Do you dread the hassle that comes with air travel these days? Give it up and climb aboard the iron horse for your trip west. You’ll arrive at the historic Sacramento Valley Station, recently restored to its 1926 glory, about ten blocks from the Bouchercon 2020 conference site.

What will you do as the train chugs toward the adventures of Bouchercon 2020? Elementary, my dear reader. You’ll pull out your train mysteries of course. Here are some selections for you to consider, listed by AbeBooks.com as the top ten train mysteries:

Strangers on a Train by Patricia Highsmith. A gripping psychological thriller from 1950 that proves you can meet dangerous people on trains.

Murder on the Orient Express by Agatha Christie. First published in 1933, Hercule Poirot has a mystery to solve after Mr. Ratchett is stabbed 12 times.

Stamboul Train by Graham Greene. Published a year before Murder on the Orient Express, this is a thriller set on the Orient Express.

The Wheel Spins by Ethel Lina White. Another thriller (1936) about meeting a stranger on a train – Hitchcock turned it into The Lady Vanishes.

4.50 From Paddington by Agatha Christie. Elspeth McGillicuddy sees a woman strangled in a passing train and Miss Marple investigates.

The Necropolis Railway by Andrew Martin. Published in 2002, a British murder mystery set in the golden age of steam.

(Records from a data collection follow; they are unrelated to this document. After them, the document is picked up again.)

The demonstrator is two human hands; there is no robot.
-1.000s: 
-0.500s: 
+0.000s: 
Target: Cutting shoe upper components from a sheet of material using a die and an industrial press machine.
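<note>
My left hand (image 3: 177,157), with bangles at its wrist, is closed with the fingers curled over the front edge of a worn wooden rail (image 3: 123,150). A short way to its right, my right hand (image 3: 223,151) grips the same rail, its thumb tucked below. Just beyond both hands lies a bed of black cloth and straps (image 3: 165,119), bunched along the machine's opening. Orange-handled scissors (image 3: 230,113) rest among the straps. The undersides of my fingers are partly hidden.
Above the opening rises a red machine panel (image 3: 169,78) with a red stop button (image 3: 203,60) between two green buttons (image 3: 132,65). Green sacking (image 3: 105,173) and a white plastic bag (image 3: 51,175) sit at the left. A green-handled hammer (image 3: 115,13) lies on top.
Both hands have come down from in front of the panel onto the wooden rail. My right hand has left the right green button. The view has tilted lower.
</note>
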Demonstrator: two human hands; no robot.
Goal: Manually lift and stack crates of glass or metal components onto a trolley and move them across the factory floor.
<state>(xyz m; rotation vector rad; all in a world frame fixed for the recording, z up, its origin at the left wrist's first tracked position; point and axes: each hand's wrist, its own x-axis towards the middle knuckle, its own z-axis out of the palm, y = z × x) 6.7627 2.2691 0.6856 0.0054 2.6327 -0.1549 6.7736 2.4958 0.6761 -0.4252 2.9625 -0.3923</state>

The Edge by Dick Francis. A classic thriller where the Jockey Club’s Tor Kelsey takes a transcontinental train journey across Canada.

La Béte Humaine by Émile Zola. Published in 1890, this thriller is set on the railway between Paris and Le Havre

Mr. Norris Changes Trains by Christopher Isherwood. A 1935 novel set in pre-War Europe with a chance meeting on a train. Also read Goodbye to Berlin.

The Taking of Pelham One Two Three by John Godey. A New York subway train is hijacked in this thriller from 1973 that became a movie a year later.

If you have time while you’re here at the western end of the Transcontinental Railroad, you can visit the California Railroad Museum and see the historic iron beasts for yourself.